Audio Global Viewpoint – May 2021

The Importance Of Being Timed – Or Not

Accurate timing continues to be central to video, audio and metadata delivery. But as we progress to IP, do we need to be so obsessed with nanosecond tolerances?

We still discuss television images in terms of interlace, lines and frames, even though these terms describe the antiquated CRT and camera tube technology that hasn’t been seen for a good thirty years. Video reference signals are often referred to as “black and burst”, but we haven’t used the burst since SDI took over from PAL and NTSC, and can anybody remember the need for fractional frame rates? Something to do with the color sub carrier frequency and FM audio causing flicker back in 1965.

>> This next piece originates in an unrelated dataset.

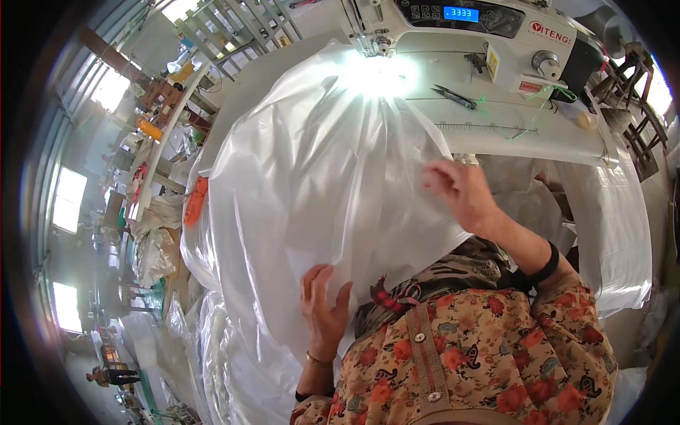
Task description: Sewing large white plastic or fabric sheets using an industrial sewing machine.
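Note:
A large translucent white plastic sheet (297, 163) drapes from the sewing machine (467, 28) down over my lap, gathered into folds near the needle. The lit needle area is washed out by glare. My left hand (324, 304) is open at the sheet's lower part, fingers and thumb apart, with nothing in it; whether it touches the plastic is unclear. Farther right, my right hand (462, 195) is over the sheet's right edge with its fingers curled closed. The fingertips are blurred, and anything between them is hidden.
Small black thread snips (455, 97) lie on the machine table (524, 142), behind a printed ruler scale. Green thread (524, 132) trails nearby. More clear plastic (616, 234) hangs at the right. An orange cloth (196, 201) is at the sheet's left edge. Cluttered benches stand far left, with a distant person (112, 376).

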### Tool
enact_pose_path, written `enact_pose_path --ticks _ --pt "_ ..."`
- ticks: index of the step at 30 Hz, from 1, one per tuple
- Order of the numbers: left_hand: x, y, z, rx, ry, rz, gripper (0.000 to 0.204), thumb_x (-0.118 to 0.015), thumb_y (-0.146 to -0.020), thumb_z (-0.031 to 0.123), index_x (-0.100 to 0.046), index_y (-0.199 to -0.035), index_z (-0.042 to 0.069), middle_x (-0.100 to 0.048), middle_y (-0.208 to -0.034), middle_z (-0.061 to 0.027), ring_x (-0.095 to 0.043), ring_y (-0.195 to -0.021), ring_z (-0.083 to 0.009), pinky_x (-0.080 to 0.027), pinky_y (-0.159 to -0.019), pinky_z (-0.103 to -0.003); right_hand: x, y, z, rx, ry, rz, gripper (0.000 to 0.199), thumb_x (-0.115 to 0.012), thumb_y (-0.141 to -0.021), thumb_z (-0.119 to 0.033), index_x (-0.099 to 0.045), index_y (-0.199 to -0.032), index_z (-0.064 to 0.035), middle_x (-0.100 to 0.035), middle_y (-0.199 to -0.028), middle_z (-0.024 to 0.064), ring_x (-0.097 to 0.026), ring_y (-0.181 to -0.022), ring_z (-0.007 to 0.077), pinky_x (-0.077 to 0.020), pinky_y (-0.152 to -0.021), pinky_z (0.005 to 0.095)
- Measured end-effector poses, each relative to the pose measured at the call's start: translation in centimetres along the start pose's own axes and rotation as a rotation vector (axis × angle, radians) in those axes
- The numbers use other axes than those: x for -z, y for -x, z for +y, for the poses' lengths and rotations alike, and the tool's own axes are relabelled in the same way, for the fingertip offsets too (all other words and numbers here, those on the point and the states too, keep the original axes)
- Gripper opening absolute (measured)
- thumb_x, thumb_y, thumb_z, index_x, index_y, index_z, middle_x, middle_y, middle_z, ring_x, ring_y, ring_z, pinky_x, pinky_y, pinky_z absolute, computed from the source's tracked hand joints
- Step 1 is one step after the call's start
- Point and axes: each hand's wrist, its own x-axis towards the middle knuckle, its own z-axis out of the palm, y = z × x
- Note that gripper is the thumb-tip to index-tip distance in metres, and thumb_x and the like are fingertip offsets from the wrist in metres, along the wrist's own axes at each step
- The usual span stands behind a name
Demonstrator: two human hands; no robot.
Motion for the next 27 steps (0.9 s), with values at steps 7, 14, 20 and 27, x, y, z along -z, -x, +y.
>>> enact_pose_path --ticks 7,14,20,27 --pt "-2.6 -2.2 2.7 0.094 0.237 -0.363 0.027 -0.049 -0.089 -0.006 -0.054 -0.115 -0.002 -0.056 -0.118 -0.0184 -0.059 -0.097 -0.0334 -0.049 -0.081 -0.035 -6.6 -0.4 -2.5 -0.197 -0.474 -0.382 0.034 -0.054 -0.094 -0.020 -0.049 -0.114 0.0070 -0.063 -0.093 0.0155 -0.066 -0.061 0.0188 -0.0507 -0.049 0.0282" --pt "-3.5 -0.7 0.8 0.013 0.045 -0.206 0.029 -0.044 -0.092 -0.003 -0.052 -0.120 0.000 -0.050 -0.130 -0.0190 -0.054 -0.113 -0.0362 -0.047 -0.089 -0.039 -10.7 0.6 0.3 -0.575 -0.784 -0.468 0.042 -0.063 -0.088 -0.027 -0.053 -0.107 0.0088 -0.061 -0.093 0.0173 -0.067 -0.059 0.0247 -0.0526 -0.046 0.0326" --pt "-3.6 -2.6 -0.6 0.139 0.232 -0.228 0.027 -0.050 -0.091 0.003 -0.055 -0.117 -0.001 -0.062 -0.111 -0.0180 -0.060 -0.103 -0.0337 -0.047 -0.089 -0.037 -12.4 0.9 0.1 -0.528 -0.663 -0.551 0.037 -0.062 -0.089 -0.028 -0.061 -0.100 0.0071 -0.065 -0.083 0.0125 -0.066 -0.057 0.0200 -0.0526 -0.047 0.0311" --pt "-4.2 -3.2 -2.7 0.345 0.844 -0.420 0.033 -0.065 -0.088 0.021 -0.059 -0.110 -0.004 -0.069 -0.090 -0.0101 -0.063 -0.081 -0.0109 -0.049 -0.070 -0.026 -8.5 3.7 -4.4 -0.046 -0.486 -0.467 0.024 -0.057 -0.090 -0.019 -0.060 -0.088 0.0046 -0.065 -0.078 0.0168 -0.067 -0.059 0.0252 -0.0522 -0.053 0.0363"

Maintaining backwards compatibility has always been the mantra for broadcasters. The argument goes something like this - there are millions of televisions out there that must be able to view the existing standard even though we want to transmit the new one. Any engineer around during 4:3 to 16:9 migration probably still has sleepless nights when thinking about the active aspect ratio switching, and letterbox and pilar box images, all resulting from an attempt to maintain the new 16:9 images on 4:3 televisions.

When we were trying to synchronize the electron beam in a CRT to the scanning electron beam of the camera in the studio, clearly there was a need to keep tight timing tolerances. Large synchronizing pulses were needed to reduce back EMFs and not blow up the television coil driver circuits and interlace came about due to the limitation of the electronics and RF bandwidth of the time.

Fast forward fifty years and we’re still using fractional frame rates and still take into consideration line, frame, and field syncs. Flat screen televisions and CCD and CMOS image sensors do not need scanning coils, and never have. They are both happy to work at 30/1.001 fps, 30 fps, 25 fps, and a whole spectrum of other frame rates.

I would suggest that the need to provide backwards compatibility is now unjustified and something we should really move away from. This isn’t just holding us back it’s also damaging the way we think about broadcast infrastructure.

IP systems are asynchronous by design. Yes, we use PTP to provide timing references, but we don’t need to provide the historic sync references. In terms of timing, all we really need to know is the approximate frame rate and where pixel one of line one is within the data stream. A decent software flywheel oscillator would even be able to reconstruct the frame rate.

The challenge I see is that the need to keep thinking in terms of line and field syncs is constraining our thinking. We’re still limiting ourselves to nanosecond accuracy when we only need to think in terms of frame rates, even this is arguable with light-field cameras. As long as a complete frame is received within plus or minus 10mS the display is guaranteed to show it at the correct frame rate, and to keep latency low then a frame timing source would be beneficial.

IP is opening many opportunities for us, but we must look beyond the notion of nanosecond synchronous timing to take full advantage of them.